Türkçülük nedir?

Yaygın bir biçimde Rusya kökenli bir akım olan Turancılıkla bağdaştırılan ve çoğu zamanda yanlış bir şekilde karıştırılan Türkçülük, Pan-Türkizm adıyla da bilinen daha farklı bir görüştür. Dünya üzerinde yaşayan Türk halklarının birlik içerisinde ve daha da önemlisi “özgür” bir biçimde yaşaması fikrini savunan Türkçülük akımı, siyasi yapısı haricinde son derece geniş kültürel bir yapıya da sahiptir. Tüm bunların ötesinde Türkçülük fikrinin özünde din felsefesi çevresinde şekillenmiş bazı akımlar da olduğundan, Türkçülük akımının siyasi ve kültürel olduğu kadar dini bir görüş olduğunu söylemek de mümkündür.

1905 Rusya Devrimi ile yüksek sesle söylenmeye başlanan Turancılık akımının zaman içerisinde boyut değiştirerek daha farklı bir şekilde yorumlandığı Türkçülük, yapısal anlamda farklı bir boyut kazanmıştır. Ancak Türkçülük akımının diğer adı olan Pan-Türkizm’in de adını, Çarlık Rusya döneminde Rusya coğrafyasında yaşayan aydınlarının ortaya attığı Panslavizm’e benzetilerek konulduğu da bir gerçektir. Panslavizm Rusya’da yaşayan Slav halklarının bir bütün olarak tek bayrak altında toplanmasını savunurken, Türkçülük de benzer yapılı bir sistematiğe sahiptir.

Birçok tarihçiye göre Türkçülük akımlarının tarihi, 16. yüzyıldaki Osmanlı Dönemi’ne kadar gider ve özellikle Sokullu Mehmet Paşa’nın Rusya’nın en meşhur nehri olan Volga’yı birleştirme fikrine dayandırılır. Osmanlı Devleti Hazar Denizi’ne doğrudan bir deniz yolu açarak Asya Türklerine ulaşmayı hedeflemekteydi.

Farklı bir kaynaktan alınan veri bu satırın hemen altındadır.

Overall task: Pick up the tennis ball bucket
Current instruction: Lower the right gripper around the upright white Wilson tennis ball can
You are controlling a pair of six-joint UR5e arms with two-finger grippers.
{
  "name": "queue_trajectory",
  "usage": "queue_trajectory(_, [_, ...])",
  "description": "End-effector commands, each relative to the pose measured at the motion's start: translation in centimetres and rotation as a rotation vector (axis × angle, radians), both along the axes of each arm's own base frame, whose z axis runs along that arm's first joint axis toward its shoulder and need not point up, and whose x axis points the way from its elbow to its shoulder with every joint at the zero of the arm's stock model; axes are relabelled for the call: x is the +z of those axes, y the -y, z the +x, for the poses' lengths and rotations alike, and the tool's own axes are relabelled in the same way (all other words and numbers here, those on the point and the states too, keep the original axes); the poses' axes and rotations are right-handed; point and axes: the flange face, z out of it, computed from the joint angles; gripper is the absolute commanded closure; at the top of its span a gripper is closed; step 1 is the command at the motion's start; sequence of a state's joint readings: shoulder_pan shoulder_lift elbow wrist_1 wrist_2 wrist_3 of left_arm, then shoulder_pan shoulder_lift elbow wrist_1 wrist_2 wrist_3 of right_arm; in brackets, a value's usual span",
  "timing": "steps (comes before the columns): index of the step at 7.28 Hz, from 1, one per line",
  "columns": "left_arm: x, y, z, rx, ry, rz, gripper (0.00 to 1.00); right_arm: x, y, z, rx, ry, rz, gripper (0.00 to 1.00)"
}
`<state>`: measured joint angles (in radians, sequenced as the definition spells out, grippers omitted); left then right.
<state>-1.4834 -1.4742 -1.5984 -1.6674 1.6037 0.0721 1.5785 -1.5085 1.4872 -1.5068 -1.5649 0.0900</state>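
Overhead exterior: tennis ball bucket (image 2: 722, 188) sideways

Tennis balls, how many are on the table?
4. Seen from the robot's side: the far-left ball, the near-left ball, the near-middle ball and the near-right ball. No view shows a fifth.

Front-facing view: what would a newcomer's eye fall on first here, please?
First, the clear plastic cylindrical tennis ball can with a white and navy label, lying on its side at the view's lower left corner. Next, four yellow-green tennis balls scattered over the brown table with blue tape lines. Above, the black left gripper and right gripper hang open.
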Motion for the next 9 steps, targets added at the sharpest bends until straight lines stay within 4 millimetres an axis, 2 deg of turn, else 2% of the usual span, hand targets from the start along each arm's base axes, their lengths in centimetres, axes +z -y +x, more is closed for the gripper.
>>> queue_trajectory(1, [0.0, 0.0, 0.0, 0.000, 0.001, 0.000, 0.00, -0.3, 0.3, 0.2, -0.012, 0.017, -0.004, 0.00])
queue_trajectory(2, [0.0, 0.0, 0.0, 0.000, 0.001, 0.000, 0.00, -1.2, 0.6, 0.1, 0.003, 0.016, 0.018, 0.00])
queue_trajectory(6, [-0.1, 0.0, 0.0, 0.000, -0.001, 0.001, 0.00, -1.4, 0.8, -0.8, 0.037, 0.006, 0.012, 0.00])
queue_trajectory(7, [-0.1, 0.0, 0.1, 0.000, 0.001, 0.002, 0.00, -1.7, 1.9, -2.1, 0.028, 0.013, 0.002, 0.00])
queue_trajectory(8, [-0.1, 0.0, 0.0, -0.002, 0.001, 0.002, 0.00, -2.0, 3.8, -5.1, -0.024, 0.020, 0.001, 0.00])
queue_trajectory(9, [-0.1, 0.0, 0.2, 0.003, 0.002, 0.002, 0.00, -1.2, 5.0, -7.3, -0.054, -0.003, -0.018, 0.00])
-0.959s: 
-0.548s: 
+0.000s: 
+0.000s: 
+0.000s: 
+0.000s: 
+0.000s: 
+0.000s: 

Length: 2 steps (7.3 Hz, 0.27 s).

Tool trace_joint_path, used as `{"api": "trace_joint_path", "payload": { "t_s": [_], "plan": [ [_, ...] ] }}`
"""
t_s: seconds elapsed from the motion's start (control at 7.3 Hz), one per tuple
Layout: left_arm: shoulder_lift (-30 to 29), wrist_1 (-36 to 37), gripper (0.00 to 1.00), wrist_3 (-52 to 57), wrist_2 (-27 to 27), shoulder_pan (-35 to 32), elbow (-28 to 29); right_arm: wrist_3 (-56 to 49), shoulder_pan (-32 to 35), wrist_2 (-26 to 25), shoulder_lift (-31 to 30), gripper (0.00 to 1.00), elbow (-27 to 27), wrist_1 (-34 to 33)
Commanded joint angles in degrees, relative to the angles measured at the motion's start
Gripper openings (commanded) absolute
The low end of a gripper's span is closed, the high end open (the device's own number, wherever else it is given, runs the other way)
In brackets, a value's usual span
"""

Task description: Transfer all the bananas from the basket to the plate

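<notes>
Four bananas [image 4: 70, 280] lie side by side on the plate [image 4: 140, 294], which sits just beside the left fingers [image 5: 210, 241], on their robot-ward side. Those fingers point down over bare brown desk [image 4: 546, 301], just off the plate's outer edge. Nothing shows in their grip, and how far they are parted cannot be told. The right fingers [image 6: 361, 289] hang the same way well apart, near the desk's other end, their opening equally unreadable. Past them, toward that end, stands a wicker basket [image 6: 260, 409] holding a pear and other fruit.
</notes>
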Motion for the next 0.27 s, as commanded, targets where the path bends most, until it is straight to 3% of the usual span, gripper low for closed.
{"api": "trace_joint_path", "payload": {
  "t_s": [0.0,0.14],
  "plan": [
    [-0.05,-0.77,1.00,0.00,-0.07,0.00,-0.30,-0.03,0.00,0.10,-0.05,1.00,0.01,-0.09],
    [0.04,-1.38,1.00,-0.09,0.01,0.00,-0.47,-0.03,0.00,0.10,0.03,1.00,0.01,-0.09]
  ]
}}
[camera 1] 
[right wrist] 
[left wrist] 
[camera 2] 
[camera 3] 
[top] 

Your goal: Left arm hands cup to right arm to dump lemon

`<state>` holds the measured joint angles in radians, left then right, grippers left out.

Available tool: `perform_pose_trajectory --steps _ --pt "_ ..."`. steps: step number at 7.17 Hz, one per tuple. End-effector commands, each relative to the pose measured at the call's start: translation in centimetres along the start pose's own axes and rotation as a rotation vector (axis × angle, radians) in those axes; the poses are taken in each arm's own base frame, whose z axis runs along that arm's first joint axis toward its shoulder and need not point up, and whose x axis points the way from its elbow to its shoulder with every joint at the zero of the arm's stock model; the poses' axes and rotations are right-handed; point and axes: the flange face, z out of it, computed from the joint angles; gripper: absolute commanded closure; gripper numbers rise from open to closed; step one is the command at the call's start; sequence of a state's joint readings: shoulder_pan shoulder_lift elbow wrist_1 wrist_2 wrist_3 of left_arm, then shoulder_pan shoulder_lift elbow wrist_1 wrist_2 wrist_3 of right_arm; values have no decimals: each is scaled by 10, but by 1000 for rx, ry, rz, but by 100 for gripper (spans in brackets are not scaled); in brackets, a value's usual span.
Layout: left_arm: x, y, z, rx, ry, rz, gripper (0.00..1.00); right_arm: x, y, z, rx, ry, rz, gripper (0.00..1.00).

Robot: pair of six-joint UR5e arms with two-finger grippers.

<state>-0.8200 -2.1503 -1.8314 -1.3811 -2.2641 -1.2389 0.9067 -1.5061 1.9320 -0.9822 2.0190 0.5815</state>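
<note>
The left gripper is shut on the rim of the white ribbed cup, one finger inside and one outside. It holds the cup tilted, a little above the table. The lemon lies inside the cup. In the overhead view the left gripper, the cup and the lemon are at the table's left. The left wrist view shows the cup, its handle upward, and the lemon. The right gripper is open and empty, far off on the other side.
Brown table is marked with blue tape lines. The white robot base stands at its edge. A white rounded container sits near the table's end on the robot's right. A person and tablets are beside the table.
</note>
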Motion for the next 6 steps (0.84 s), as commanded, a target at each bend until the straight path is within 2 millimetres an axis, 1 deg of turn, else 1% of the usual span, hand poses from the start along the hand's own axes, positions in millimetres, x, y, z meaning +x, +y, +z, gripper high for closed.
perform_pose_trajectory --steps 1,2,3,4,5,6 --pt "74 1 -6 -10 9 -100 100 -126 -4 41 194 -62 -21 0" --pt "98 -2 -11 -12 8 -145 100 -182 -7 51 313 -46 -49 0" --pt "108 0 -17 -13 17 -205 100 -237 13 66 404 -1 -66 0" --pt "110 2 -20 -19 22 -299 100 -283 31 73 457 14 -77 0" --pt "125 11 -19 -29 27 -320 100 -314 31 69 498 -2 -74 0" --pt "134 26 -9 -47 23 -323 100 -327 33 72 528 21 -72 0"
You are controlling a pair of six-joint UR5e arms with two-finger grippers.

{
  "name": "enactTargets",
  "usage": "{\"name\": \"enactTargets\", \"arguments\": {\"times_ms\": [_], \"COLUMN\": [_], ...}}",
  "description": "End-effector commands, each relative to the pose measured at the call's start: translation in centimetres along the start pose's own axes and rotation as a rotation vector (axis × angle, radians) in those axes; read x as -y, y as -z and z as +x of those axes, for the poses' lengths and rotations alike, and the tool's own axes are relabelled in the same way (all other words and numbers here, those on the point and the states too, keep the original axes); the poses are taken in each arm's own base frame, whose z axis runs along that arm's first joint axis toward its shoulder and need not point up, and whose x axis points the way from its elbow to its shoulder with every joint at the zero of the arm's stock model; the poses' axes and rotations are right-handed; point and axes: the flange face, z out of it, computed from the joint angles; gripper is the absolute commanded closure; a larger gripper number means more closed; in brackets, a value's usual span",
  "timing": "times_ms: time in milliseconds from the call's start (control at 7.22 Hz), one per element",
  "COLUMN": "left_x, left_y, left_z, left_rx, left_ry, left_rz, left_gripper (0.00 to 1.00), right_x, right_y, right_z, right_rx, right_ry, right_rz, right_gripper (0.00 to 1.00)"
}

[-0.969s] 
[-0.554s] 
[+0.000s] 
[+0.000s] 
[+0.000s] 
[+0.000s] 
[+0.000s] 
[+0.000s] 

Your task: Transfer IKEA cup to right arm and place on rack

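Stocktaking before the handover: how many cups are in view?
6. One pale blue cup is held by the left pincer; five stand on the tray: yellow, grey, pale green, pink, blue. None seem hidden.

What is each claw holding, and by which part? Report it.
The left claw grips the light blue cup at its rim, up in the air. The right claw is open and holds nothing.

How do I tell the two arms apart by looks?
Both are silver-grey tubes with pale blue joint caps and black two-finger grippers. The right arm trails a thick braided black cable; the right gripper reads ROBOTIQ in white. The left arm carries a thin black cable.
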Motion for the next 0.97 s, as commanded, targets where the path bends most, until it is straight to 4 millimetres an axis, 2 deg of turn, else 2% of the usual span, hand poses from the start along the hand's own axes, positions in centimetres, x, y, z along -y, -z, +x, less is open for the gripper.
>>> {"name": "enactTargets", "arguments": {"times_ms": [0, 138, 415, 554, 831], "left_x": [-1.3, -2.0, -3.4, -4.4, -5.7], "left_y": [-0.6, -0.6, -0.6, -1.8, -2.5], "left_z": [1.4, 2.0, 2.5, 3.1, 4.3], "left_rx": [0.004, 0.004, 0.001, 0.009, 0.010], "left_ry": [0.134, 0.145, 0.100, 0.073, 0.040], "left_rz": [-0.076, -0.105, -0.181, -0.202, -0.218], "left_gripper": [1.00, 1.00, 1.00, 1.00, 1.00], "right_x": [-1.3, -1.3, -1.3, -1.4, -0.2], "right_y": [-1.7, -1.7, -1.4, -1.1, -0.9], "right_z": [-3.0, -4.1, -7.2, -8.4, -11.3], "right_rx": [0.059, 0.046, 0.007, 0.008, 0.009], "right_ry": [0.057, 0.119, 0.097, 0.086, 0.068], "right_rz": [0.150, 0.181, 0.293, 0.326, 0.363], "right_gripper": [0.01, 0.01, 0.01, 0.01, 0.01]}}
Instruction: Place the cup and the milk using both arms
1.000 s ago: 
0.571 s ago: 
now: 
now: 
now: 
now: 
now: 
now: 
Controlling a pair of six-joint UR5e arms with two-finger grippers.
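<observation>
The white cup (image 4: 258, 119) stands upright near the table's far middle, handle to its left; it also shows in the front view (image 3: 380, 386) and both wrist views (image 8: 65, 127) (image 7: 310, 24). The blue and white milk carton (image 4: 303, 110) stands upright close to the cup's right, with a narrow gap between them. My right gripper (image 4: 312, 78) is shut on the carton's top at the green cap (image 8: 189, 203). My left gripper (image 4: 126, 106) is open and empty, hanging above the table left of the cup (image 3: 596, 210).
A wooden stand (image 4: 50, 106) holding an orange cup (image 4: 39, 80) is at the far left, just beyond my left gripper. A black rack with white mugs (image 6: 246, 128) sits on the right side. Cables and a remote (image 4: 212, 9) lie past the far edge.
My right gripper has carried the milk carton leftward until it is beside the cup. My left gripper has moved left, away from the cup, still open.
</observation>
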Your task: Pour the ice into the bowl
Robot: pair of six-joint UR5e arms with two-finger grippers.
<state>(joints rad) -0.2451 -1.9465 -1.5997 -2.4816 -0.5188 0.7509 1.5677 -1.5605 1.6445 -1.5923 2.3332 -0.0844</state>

Böylece ilk Türkçülük adımlarının atıldığını söyleyen tarihçiler, ayrıca Türkiye Cumhuriyeti öncesi dönemde de Osmanlı karşıtı görüşlerin de bu akımın gelişmesinde etkili olduğunu söylemektedir.

1911 yılında kurulan ve Orta Aysa Türklerinin siyasal birliği fikrini savunan Türk Yurdu Cemiyeti, Osmanlı Devleti’nin son dönemlerinde Türkçülük fikrini yüksek sesle söyleyen gruplar arasındadır. Bazı tarihçilere göre sonraki yıl kurulan Türk Ocağı’nın, günümüz Türkçülüğünün başlangıç noktasıdır. Turancı hareketi de içerisinde barındıran Türk Ocağı, 1930 yılına kadar Türkiye Cumhuriyeti’nde oldukça etkili bir siyasi ve düşünce merkezi olarak faaliyet verdi. Türk Ocağı’nın kurucuları arasında Zeki Velidi ve Reşit Galip gibi isimlerin haricinde, ünlü Türk aydını Halide Edip Adıvar’da bulunmaktadır.

Demokrat Parti sonrasındaki dönemde Mareşal Fevzi Çakmak liderliğinde kurulan Millet Partisi, birçok Türkçü düşünceye sahip kişiyi bir araya toplamış ve düşüncelerin daha kapsamlı bir şekilde gelişmesini sağlamıştır.